Ayres Lucas B, Gomez Federico J V, Silva Maria Fernanda, Linton Jeb R, Garcia Carlos D
Department of Chemistry, Clemson University, 211 S. Palmetto Blvd, Clemson, SC, 29634, USA.
Facultad de Ciencias Agrarias, Instituto de Biología Agrícola de Mendoza (IBAM-CONICET), Universidad Nacional de Cuyo, Mendoza, Argentina.
Sci Rep. 2024 Feb 22;14(1):2715. doi: 10.1038/s41598-022-27106-w.

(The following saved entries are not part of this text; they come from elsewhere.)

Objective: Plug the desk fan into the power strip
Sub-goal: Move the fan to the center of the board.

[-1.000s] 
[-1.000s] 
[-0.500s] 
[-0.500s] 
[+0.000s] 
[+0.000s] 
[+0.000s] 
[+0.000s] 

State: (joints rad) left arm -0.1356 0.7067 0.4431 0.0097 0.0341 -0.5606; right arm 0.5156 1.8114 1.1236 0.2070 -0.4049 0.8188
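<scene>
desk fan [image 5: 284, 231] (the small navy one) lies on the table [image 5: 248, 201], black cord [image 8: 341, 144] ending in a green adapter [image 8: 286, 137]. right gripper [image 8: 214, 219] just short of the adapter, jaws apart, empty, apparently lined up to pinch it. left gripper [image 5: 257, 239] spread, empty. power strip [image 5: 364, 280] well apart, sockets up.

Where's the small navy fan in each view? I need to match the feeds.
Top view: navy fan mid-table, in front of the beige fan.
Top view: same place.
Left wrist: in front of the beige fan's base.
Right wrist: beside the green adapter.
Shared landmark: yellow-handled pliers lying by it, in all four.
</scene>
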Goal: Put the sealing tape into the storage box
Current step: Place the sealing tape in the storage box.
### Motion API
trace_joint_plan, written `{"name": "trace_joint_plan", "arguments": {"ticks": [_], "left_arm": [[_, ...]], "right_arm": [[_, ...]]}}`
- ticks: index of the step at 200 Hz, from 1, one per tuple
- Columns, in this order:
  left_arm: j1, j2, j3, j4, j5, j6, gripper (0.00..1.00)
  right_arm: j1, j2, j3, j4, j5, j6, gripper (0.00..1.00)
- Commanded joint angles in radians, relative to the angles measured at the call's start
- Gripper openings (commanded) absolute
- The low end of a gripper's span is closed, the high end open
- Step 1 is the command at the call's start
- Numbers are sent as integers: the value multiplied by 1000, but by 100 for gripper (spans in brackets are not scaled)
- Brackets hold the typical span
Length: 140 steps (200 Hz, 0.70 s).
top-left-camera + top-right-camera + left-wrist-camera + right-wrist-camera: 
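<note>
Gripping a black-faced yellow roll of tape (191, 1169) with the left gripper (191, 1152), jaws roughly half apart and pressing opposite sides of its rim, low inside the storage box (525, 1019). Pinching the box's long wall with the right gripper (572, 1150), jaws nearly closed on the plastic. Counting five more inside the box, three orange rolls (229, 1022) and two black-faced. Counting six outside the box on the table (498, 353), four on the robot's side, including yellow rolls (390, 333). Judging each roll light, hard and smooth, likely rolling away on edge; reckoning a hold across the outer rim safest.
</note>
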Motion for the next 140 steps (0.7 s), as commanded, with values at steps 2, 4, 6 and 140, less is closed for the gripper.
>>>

The application of natural deep eutectic solvents (NADES) in the pharmaceutical, agricultural, and food industries represents one of the fastest growing fields of green chemistry, as these mixtures can potentially replace traditional organic solvents. These advances are, however, limited by the development of new NADES which is today, almost exclusively empirically driven and often derivative from known mixtures. To overcome this limitation, we propose the use of a transformer-based machine learning approach. Here, the transformer-based neural network model was first pre-trained to recognize chemical patterns from SMILES representations (unlabeled general chemical data) and then fine-tuned to recognize the patterns in strings that lead to the formation of either stable NADES or simple mixtures of compounds not leading to the formation of stable NADES (binary classification). Because this strategy was adapted from language learning, it allows the use of relatively small datasets and relatively low computational resources. The resulting algorithm is capable of predicting the formation of multiple new stable eutectic mixtures (n = 337) from a general database of natural compounds. More importantly, the system is also able to predict the components and molar ratios needed to render NADES with new molecules (not present in the training database), an aspect that was validated using previously reported NADES as well as by developing multiple novel solvents containing ibuprofen. We believe this strategy has the potential to transform the screening process for NADES as well as the pharmaceutical industry, streamlining the use of bioactive compounds as functional components of liquid formulations, rather than simple solutes.
天然深共晶溶剂(NADES)在制药、农业和食品工业中的应用是绿色化学中发展最快的领域之一,因为这些混合物有可能取代传统有机溶剂。然而,这些进展受到新NADES开发的限制,目前新NADES几乎完全是由经验驱动的,并且通常是从已知混合物衍生而来。为了克服这一限制,我们提出使用基于Transformer的机器学习方法。在这里,基于Transformer的神经网络模型首先经过预训练,以从SMILES表示(未标记的一般化学数据)中识别化学模式,然后进行微调,以识别字符串中导致形成稳定NADES或不导致形成稳定NADES的化合物简单混合物的模式(二元分类)。由于该策略改编自语言学习,因此可以使用相对较小的数据集和相对较低的计算资源。所得算法能够从天然化合物的通用数据库中预测多种新的稳定共晶混合物(n = 337)的形成。更重要的是,该系统还能够预测用新分子(训练数据库中不存在)制备NADES所需的成分和摩尔比,这一方面已通过先前报道的NADES以及开发多种含布洛芬的新型溶剂得到验证。我们相信,这种策略有可能改变NADES的筛选过程以及制药行业,简化生物活性化合物作为液体制剂功能成分而非简单溶质的使用。